Owning real estate can be a great way to invest. However, when it comes to estate planning, property is often difficult to protect. You want to ensure your loved ones receive the fruits of your labor.
A beneficiary deed, also known as a transfer-on-death deed, allows individuals who own real estate to transfer their property to their heirs after they die. Unlike other deeds, a beneficiary deed does not become effective until the last owner of the property passes away. In some cases, estate planning tools such as wills and trusts are unnecessary.
Probate is a time-consuming and costly process that assets go through when there is no estate plan. Having a beneficiary deed will protect your transferring assets and ensure it all goes to the right people.

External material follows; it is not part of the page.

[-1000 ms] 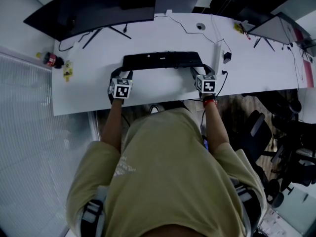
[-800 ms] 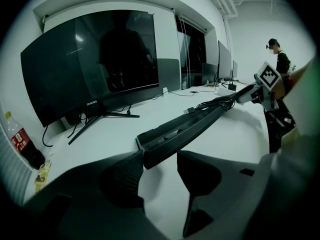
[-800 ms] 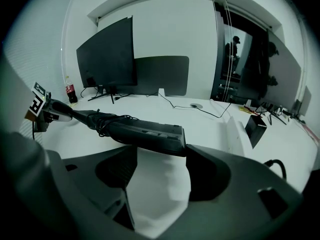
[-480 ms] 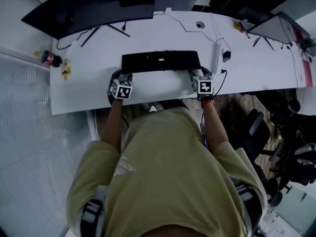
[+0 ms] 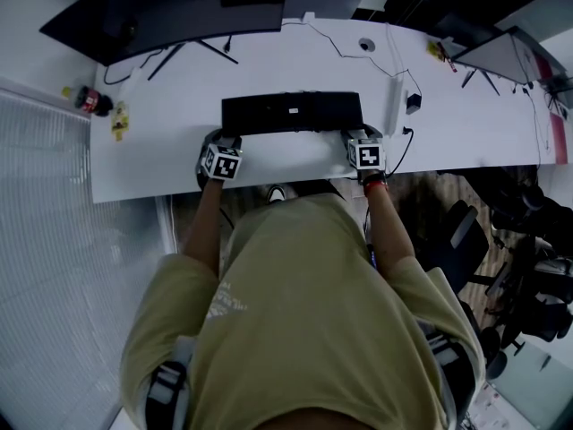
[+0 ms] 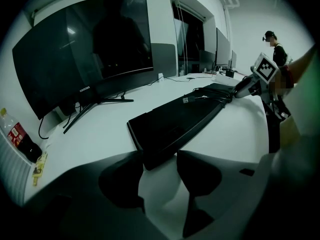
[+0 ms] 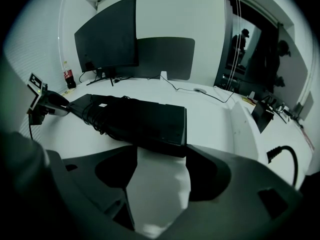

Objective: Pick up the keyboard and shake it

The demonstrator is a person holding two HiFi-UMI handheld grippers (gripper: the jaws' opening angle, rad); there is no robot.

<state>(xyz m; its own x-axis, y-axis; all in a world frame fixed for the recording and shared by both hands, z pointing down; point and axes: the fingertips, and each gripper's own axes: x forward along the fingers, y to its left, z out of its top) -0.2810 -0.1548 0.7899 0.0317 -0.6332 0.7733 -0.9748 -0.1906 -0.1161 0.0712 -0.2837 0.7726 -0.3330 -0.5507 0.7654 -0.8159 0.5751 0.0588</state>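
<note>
Gripping a long black rectangular keyboard (image 5: 291,113) by its two short ends, the left gripper (image 5: 226,140) and right gripper (image 5: 356,138) each have their jaws partly spread and pressed onto an end corner. The keyboard runs lengthwise beside the white tabletop's (image 5: 179,97) near edge, about midway between its side edges. A wide dark curved monitor (image 5: 161,16) stands at the far edge behind it.
</note>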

A beneficiary deed also protects property from potential conflicts, such as disgruntled relatives.
Completing an estate plan
A beneficiary deed is often useful in completing an estate plan. In this case, real estate within the beneficiary deed transfers into a trust after the last owner dies. Trusts provide control over the distribution of property and an extra layer of protection. Saving money is another notable benefit, as it does not present interest for your heirs and can minimize estate taxes.
When setting up a beneficiary deed, you will identify yourself as the grantor and your heir as the beneficiary. It is important that a beneficiary deed is properly recorded in the Office of the Recorder of Deeds for the County where the property is located. A beneficiary deed presents some disadvantages if done incorrectly. Every estate planning need varies, and may require a unique approach.